Problem details. Beneath this instruction is a listing; print exactly the lines in it starting at the line that contains "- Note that" and going through the line that contains "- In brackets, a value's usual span".

Excerpted data.
>>>
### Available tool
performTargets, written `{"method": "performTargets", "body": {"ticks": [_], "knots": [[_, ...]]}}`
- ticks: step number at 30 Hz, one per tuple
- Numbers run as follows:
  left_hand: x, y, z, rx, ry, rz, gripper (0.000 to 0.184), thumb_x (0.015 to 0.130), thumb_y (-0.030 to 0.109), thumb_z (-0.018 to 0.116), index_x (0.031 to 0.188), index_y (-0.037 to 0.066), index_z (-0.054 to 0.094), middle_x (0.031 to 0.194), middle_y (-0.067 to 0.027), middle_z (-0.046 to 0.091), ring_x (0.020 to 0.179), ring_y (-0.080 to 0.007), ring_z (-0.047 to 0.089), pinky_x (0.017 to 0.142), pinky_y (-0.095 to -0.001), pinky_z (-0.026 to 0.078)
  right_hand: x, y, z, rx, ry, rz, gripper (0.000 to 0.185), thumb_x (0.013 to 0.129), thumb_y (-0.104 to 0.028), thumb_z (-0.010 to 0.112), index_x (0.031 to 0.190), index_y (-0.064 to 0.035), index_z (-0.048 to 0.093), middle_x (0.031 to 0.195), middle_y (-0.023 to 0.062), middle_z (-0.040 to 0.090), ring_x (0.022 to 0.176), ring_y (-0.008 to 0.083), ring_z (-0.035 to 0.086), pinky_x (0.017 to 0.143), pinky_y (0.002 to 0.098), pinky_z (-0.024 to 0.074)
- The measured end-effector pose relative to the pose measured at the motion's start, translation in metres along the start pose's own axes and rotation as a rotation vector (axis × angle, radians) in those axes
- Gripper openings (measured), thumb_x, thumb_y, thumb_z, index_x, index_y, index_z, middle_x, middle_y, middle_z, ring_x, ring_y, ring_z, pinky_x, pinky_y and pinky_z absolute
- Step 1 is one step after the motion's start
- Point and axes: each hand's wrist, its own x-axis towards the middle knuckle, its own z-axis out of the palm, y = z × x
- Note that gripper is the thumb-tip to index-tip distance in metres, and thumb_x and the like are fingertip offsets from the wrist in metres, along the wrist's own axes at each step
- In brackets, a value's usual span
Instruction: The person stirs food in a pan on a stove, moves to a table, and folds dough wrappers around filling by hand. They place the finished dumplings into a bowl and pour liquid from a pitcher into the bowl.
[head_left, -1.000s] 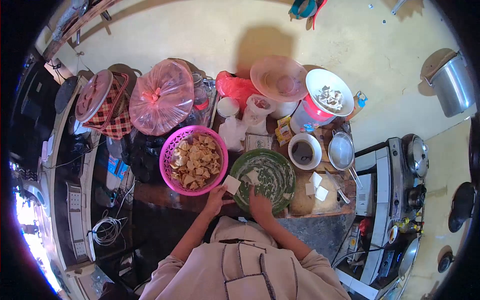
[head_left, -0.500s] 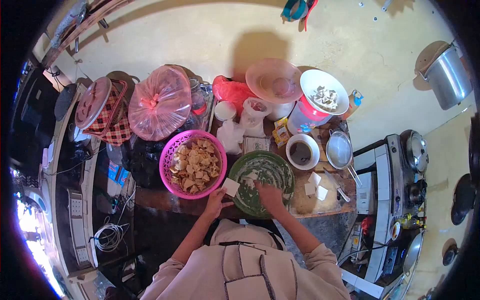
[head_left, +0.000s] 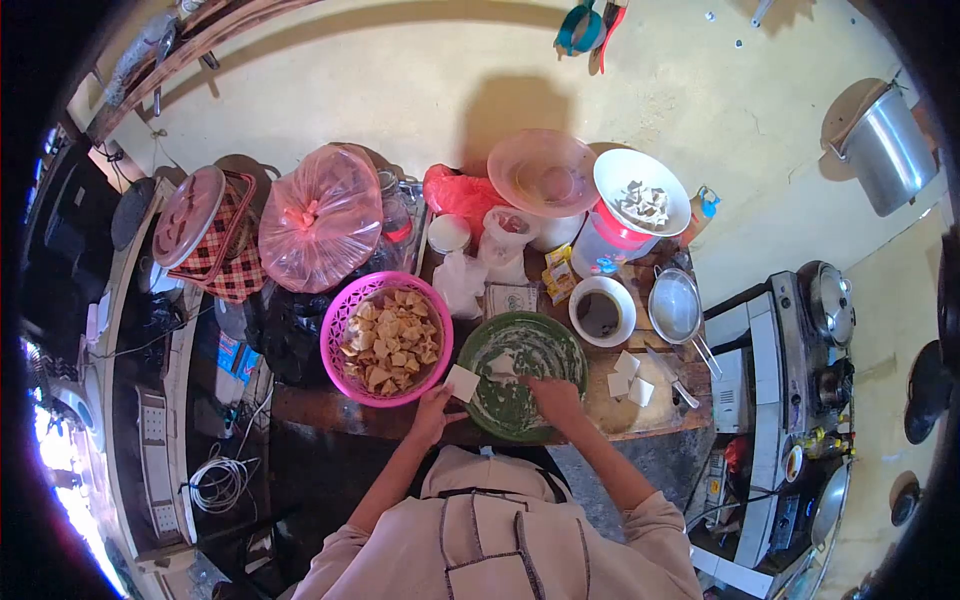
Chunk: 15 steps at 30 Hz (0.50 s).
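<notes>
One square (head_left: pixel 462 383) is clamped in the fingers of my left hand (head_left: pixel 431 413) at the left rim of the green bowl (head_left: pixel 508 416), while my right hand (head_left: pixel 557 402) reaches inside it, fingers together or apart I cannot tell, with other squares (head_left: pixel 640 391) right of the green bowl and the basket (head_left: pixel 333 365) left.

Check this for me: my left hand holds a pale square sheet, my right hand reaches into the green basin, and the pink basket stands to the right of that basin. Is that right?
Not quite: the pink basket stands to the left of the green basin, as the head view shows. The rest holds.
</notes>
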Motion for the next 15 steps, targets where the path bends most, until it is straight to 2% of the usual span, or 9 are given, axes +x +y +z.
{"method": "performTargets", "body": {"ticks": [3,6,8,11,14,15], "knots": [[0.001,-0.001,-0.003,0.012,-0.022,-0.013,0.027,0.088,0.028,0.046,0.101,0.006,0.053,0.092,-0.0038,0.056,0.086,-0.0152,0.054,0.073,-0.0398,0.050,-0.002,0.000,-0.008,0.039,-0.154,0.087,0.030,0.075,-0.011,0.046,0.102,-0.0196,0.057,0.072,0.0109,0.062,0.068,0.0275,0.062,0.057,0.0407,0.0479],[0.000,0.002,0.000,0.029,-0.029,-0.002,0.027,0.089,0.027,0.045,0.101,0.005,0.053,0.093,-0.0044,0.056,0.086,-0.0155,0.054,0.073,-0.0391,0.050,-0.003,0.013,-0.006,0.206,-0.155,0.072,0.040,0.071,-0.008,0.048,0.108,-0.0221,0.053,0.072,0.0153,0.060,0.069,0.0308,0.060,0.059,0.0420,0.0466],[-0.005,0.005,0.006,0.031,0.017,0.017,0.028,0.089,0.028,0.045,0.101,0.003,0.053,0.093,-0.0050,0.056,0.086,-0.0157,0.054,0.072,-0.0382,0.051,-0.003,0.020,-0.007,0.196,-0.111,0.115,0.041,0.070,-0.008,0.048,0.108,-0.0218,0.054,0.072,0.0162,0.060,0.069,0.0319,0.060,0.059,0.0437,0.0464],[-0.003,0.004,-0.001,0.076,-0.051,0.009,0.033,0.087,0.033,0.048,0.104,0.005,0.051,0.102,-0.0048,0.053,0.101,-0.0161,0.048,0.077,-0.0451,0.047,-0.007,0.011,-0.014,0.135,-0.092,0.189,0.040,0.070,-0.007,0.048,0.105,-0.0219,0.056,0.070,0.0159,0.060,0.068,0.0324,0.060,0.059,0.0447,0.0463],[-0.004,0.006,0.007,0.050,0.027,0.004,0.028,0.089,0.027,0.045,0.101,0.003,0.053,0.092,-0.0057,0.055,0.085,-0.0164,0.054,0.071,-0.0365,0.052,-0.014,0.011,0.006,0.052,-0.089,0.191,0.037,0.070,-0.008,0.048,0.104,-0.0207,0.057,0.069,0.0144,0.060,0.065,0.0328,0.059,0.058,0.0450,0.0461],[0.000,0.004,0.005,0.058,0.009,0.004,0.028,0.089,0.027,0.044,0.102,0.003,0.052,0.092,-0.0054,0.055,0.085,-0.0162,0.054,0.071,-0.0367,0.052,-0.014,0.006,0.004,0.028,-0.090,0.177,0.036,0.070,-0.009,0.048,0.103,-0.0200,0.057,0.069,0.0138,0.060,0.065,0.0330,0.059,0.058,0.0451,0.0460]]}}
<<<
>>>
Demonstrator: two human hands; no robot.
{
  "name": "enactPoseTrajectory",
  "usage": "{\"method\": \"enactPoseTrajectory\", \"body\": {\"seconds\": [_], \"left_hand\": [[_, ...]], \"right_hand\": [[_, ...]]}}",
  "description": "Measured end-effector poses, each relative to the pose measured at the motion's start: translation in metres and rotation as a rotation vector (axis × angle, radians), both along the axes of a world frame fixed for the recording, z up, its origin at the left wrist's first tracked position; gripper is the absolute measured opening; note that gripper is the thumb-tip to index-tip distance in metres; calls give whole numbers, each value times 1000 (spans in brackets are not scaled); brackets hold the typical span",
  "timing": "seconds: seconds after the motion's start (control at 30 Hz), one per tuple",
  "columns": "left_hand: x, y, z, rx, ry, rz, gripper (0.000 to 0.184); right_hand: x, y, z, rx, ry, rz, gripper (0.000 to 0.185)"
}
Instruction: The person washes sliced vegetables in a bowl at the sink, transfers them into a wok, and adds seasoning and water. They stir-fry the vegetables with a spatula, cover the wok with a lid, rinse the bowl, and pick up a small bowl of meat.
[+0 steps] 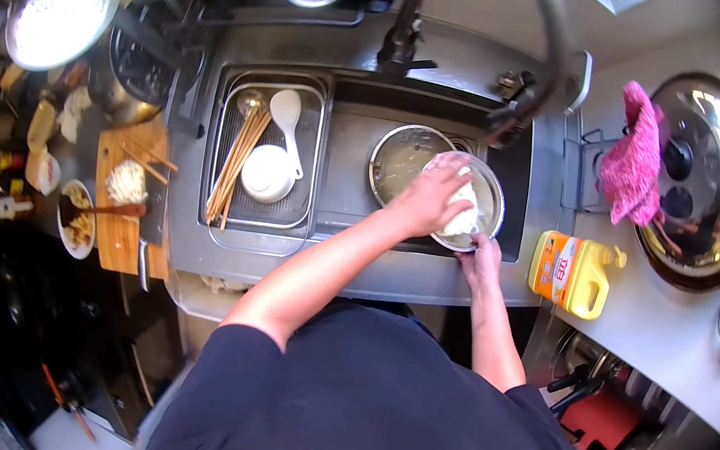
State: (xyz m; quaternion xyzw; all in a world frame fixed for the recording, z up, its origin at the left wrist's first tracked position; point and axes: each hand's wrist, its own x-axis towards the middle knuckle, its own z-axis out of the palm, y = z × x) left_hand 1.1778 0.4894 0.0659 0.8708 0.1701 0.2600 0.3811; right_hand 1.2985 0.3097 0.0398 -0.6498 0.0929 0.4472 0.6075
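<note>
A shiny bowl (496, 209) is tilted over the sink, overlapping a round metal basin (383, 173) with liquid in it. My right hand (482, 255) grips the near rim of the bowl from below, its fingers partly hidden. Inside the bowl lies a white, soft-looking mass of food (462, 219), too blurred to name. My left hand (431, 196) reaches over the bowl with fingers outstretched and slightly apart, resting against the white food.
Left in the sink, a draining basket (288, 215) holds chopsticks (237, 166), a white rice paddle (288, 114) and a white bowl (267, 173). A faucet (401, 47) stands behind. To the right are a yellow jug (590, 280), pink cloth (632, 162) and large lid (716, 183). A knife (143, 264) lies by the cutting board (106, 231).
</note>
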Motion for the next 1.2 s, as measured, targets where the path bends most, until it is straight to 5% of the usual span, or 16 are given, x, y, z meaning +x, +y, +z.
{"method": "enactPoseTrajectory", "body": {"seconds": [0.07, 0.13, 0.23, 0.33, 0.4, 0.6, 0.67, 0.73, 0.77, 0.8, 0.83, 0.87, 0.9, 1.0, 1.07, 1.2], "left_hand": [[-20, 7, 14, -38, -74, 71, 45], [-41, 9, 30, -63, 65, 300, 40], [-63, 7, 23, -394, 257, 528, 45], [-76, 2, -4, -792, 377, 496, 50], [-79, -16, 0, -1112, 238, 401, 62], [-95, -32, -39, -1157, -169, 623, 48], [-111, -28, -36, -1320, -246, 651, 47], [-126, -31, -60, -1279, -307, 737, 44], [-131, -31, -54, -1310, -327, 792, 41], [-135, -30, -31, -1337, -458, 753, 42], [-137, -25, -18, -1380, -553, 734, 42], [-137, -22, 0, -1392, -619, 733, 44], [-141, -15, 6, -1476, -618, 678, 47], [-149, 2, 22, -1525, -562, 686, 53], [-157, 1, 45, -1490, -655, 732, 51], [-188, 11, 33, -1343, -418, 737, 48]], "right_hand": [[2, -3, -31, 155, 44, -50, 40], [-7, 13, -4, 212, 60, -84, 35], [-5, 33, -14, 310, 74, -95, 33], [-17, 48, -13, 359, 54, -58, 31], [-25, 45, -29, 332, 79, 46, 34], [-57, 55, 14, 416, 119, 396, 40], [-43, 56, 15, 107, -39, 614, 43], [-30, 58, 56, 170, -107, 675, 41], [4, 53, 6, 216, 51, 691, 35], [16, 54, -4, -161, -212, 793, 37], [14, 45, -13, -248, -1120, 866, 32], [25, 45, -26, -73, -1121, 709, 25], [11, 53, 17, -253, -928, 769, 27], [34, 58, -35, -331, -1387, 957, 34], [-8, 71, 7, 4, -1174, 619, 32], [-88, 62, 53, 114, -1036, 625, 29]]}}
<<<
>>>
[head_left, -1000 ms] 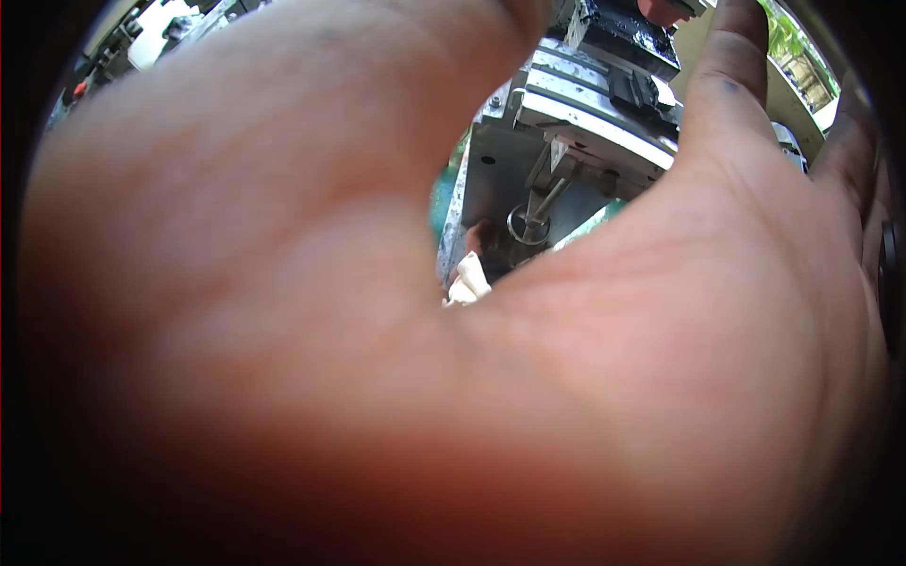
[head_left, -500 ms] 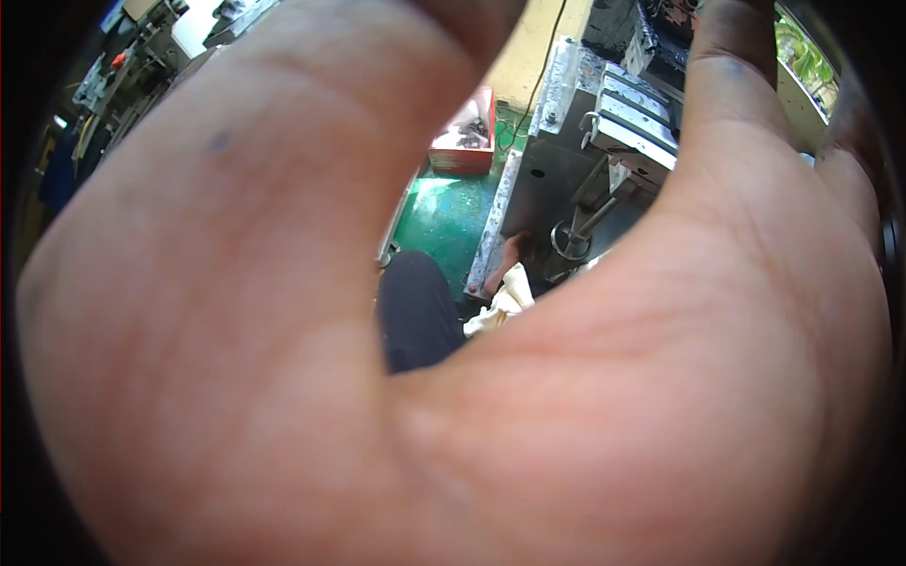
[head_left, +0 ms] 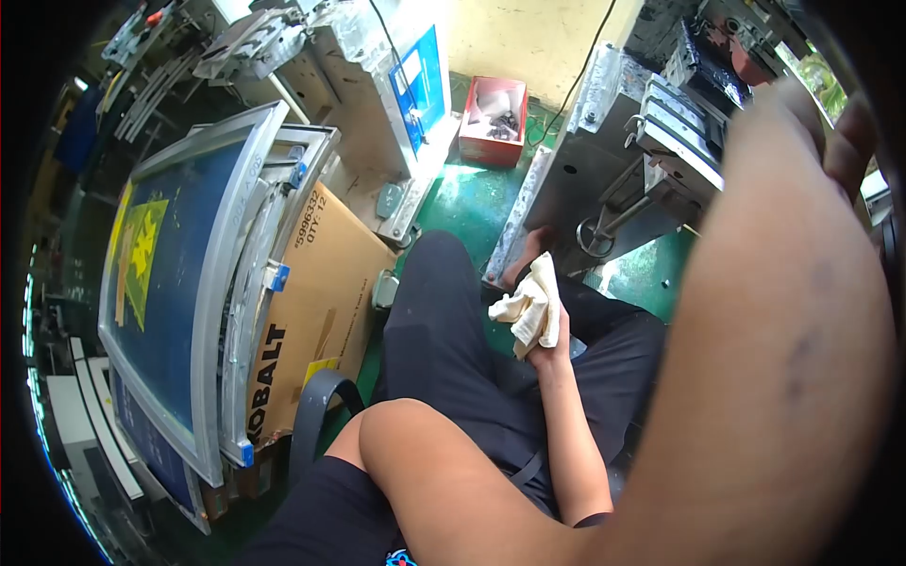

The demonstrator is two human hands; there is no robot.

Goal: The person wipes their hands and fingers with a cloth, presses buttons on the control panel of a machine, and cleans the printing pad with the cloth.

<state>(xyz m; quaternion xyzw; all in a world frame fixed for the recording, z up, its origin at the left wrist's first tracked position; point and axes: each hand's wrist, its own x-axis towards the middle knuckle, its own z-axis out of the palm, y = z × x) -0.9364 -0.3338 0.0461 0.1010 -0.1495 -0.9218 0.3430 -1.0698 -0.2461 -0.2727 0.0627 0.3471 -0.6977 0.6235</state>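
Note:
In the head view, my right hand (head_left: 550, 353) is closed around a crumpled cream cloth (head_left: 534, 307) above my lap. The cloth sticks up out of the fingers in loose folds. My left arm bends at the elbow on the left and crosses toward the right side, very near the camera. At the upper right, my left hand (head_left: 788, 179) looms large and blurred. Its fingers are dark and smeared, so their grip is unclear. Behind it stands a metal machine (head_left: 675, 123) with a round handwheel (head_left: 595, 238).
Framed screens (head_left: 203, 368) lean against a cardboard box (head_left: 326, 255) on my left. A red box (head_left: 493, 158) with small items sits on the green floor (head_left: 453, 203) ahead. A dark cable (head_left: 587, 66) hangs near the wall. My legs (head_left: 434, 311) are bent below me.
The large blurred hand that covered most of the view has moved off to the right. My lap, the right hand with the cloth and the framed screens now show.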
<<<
Solved problem.
- Note that gripper is the thumb-tip to index-tip distance in metres, and thumb_x and the like are fingertip offsets from the wrist in metres, along the wrist's own axes at each step
- In brackets, a value's usual span

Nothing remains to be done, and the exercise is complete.